> [WHAT IS EXPECTED]
All records below are to be repeated precisely, with nothing added.

○ ○ ○ ○ ○ ○ ○

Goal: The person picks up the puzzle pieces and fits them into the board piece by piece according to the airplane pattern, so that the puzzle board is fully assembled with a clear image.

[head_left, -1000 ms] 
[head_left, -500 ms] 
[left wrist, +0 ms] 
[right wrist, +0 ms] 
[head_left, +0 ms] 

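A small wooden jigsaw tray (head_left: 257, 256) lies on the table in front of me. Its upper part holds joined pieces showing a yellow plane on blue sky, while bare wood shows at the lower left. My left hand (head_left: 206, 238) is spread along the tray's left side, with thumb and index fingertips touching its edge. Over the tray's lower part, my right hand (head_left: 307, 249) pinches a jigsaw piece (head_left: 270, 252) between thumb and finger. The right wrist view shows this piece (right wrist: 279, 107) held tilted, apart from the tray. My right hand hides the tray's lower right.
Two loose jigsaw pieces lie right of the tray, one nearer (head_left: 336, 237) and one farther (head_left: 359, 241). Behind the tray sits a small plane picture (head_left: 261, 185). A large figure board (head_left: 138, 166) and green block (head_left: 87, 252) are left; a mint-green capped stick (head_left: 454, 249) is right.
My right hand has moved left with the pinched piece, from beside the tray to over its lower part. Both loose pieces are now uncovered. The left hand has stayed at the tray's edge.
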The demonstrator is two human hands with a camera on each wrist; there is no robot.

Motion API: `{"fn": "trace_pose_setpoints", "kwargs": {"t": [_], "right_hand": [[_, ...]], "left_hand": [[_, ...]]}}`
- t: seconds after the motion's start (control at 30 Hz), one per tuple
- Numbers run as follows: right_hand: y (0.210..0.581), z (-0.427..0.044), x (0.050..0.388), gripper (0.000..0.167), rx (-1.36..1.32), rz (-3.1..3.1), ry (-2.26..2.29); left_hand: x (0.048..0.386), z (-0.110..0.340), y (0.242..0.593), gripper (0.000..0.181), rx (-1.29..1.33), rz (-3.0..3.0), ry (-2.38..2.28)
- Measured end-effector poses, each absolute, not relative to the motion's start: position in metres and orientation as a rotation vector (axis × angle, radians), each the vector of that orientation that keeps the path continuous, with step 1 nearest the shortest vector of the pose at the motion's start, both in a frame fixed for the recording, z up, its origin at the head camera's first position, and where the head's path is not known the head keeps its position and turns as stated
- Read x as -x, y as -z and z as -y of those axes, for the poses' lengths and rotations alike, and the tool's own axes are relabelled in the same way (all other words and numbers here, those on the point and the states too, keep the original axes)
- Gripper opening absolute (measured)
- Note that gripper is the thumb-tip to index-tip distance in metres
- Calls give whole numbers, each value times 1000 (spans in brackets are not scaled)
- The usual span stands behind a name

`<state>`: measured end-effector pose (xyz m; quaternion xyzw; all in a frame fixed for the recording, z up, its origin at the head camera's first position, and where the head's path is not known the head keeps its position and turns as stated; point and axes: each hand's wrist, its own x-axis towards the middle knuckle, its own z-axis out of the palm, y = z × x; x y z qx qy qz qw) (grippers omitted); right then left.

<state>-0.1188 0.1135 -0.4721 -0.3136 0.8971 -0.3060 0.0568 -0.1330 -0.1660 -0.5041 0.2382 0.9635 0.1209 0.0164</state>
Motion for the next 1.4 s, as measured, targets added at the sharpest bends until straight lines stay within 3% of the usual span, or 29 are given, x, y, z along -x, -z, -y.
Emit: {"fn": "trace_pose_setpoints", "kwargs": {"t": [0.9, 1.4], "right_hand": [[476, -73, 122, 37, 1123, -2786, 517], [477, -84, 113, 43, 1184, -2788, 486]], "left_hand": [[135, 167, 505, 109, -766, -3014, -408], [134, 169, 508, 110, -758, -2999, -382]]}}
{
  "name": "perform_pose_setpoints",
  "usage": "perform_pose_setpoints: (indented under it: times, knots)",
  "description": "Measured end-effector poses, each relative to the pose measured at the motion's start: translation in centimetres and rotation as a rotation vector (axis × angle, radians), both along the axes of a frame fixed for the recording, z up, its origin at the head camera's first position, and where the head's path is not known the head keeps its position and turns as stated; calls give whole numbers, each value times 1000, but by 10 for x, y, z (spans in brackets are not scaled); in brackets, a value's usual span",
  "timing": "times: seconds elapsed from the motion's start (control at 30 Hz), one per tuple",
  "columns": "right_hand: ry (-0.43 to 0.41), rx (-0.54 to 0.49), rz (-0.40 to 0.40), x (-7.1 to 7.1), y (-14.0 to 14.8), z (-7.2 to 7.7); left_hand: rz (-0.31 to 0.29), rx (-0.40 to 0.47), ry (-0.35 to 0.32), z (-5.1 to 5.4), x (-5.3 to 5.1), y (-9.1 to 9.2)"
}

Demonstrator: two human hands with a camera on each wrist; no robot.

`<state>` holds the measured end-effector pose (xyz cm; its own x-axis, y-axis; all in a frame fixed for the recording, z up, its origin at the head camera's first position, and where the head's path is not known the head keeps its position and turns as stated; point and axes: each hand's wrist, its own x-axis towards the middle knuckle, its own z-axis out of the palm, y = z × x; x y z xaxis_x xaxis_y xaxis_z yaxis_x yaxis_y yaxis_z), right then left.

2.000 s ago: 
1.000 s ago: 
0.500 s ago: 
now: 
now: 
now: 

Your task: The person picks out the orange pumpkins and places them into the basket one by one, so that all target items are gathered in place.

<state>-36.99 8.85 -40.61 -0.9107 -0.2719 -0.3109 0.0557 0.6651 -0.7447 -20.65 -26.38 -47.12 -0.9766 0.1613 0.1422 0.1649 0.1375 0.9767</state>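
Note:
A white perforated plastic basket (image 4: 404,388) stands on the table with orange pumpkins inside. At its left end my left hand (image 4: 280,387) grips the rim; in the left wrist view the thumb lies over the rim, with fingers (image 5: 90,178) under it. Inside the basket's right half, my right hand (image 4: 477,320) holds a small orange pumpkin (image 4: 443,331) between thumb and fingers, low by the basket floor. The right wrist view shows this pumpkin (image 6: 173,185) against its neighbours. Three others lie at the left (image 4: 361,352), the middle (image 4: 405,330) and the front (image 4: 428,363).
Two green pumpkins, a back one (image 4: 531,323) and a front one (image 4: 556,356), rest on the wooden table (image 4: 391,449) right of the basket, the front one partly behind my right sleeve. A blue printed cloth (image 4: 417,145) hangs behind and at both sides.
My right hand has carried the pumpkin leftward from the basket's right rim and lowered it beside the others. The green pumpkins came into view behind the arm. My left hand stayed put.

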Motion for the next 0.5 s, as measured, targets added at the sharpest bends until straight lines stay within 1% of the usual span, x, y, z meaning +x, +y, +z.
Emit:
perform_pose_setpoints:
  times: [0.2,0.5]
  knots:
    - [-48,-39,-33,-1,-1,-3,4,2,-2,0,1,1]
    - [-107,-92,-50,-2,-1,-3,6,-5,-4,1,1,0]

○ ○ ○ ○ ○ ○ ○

> [EXERCISE OUTPUT]
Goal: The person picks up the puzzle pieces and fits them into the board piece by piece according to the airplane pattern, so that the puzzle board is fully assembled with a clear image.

[head_left, -1000 ms] 
[head_left, -500 ms] 
[left wrist, +0 ms] 
[right wrist, +0 ms] 
[head_left, +0 ms] 

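A small wooden jigsaw tray (head_left: 257, 256) lies on the table in front of me. Its upper part holds joined pieces showing a yellow plane on blue sky, while bare wood shows at the lower left. My left hand (head_left: 206, 238) is spread along the tray's left side, with thumb and index fingertips touching its edge. Over the tray's lower part, my right hand (head_left: 307, 249) pinches a jigsaw piece (head_left: 270, 252) between thumb and finger. The right wrist view shows this piece (right wrist: 279, 107) held tilted, apart from the tray. My right hand hides the tray's lower right.
Two loose jigsaw pieces lie right of the tray, one nearer (head_left: 336, 237) and one farther (head_left: 359, 241). Behind the tray sits a small plane picture (head_left: 261, 185). A large figure board (head_left: 138, 166) and green block (head_left: 87, 252) are left; a mint-green capped stick (head_left: 454, 249) is right.
My right hand has moved left with the pinched piece, from beside the tray to over its lower part. Both loose pieces are now uncovered. The left hand has stayed at the tray's edge.
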The demonstrator is two human hands with a camera on each wrist; there is no robot.

Motion API: `{"fn": "trace_pose_setpoints", "kwargs": {"t": [_], "right_hand": [[_, ...]], "left_hand": [[_, ...]]}}`
- t: seconds after the motion's start (control at 30 Hz), one per tuple
- Numbers run as follows: right_hand: y (0.210..0.581), z (-0.427..0.044), x (0.050..0.388), gripper (0.000..0.167), rx (-1.36..1.32), rz (-3.1..3.1), ry (-2.26..2.29); left_hand: x (0.048..0.386), z (-0.110..0.340), y (0.242..0.593), gripper (0.000..0.181), rx (-1.29..1.33), rz (-3.0..3.0), ry (-2.38..2.28)
- Measured end-effector poses, each absolute, not relative to the motion's start: position in metres and orientation as a rotation vector (axis × angle, radians), each the vector of that orientation that keeps the path continuous, with step 1 nearest the shortest vector of the pose at the motion's start, both in a frame fixed for the recording, z up, its origin at the head camera's first position, and where the head's path is not known the head keeps its position and turns as stated
- Read x as -x, y as -z and z as -y of those axes, for the poses' lengths and rotations alike, and the tool's own axes are relabelled in the same way (all other words and numbers here, those on the point and the states too, keep the original axes)
- Gripper opening absolute (measured)
- Note that gripper is the thumb-tip to index-tip distance in metres
- Calls give whole numbers, each value times 1000 (spans in brackets are not scaled)
- The usual span stands behind a name

`<state>`: measured end-effector pose (xyz m; quaternion xyzw; all in a frame fixed for the recording, z up, its origin at the head camera's first position, and where the head's path is not known the head keeps its position and turns as stated; point and axes: each hand's wrist, its own x-axis towards the middle knuckle, its own z-axis out of the palm, y = z × x; x y z qx qy qz qw) (grippers omitted); right then left.

<state>-0.1188 0.1135 -0.4721 -0.3136 0.8971 -0.3060 0.0568 -0.1330 -0.1660 -0.5041 0.2382 0.9635 0.1209 0.0164</state>
Motion for the next 1.4 s, as measured, targets added at the sharpest bends until straight lines stay within 3% of the usual span, or 29 are given, x, y, z along -x, -z, -y.
Emit: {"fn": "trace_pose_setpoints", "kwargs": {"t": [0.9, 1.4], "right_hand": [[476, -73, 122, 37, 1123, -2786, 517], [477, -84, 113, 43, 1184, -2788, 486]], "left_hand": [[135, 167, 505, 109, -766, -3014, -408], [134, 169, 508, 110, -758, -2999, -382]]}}
{
  "name": "perform_pose_setpoints",
  "usage": "perform_pose_setpoints: (indented under it: times, knots)",
  "description": "Measured end-effector poses, each relative to the pose measured at the motion's start: translation in centimetres and rotation as a rotation vector (axis × angle, radians), both along the axes of a frame fixed for the recording, z up, its origin at the head camera's first position, and where the head's path is not known the head keeps its position and turns as stated; calls give whole numbers, each value times 1000, but by 10 for x, y, z (spans in brackets are not scaled); in brackets, a value's usual span",
  "timing": "times: seconds elapsed from the motion's start (control at 30 Hz), one per tuple",
  "columns": "right_hand: ry (-0.43 to 0.41), rx (-0.54 to 0.49), rz (-0.40 to 0.40), x (-7.1 to 7.1), y (-14.0 to 14.8), z (-7.2 to 7.7); left_hand: rz (-0.31 to 0.29), rx (-0.40 to 0.47), ry (-0.35 to 0.32), z (-5.1 to 5.4), x (-5.3 to 5.1), y (-9.1 to 9.2)"
}

Demonstrator: two human hands with a camera on each wrist; no robot.

`<state>` holds the measured end-effector pose (xyz cm; its own x-axis, y-axis; all in a frame fixed for the recording, z up, its origin at the head camera's first position, and where the head's path is not known the head keeps its position and turns as stated; point and axes: each hand's wrist, its own x-axis towards the middle knuckle, its own z-axis out of the palm, y = z × x; x y z xaxis_x xaxis_y xaxis_z yaxis_x yaxis_y yaxis_z), right then left.

2.000 s ago: 
1.000 s ago: 
0.500 s ago: 
now: 
now: 
now: 

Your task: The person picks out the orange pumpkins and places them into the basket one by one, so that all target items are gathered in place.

<state>-36.99 8.85 -40.61 -0.9107 -0.2719 -0.3109 0.0557 0.6651 -0.7447 -20.65 -26.38 -47.12 -0.9766 0.1613 0.1422 0.1649 0.1375 0.9767</state>
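Note:
A white perforated plastic basket (image 4: 404,388) stands on the table with orange pumpkins inside. At its left end my left hand (image 4: 280,387) grips the rim; in the left wrist view the thumb lies over the rim, with fingers (image 5: 90,178) under it. Inside the basket's right half, my right hand (image 4: 477,320) holds a small orange pumpkin (image 4: 443,331) between thumb and fingers, low by the basket floor. The right wrist view shows this pumpkin (image 6: 173,185) against its neighbours. Three others lie at the left (image 4: 361,352), the middle (image 4: 405,330) and the front (image 4: 428,363).
Two green pumpkins, a back one (image 4: 531,323) and a front one (image 4: 556,356), rest on the wooden table (image 4: 391,449) right of the basket, the front one partly behind my right sleeve. A blue printed cloth (image 4: 417,145) hangs behind and at both sides.
My right hand has carried the pumpkin leftward from the basket's right rim and lowered it beside the others. The green pumpkins came into view behind the arm. My left hand stayed put.
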
Motion for the next 0.5 s, as measured, targets added at the sharpest bends until straight lines stay within 1% of the usual span, x, y, z meaning +x, +y, +z.
Emit:
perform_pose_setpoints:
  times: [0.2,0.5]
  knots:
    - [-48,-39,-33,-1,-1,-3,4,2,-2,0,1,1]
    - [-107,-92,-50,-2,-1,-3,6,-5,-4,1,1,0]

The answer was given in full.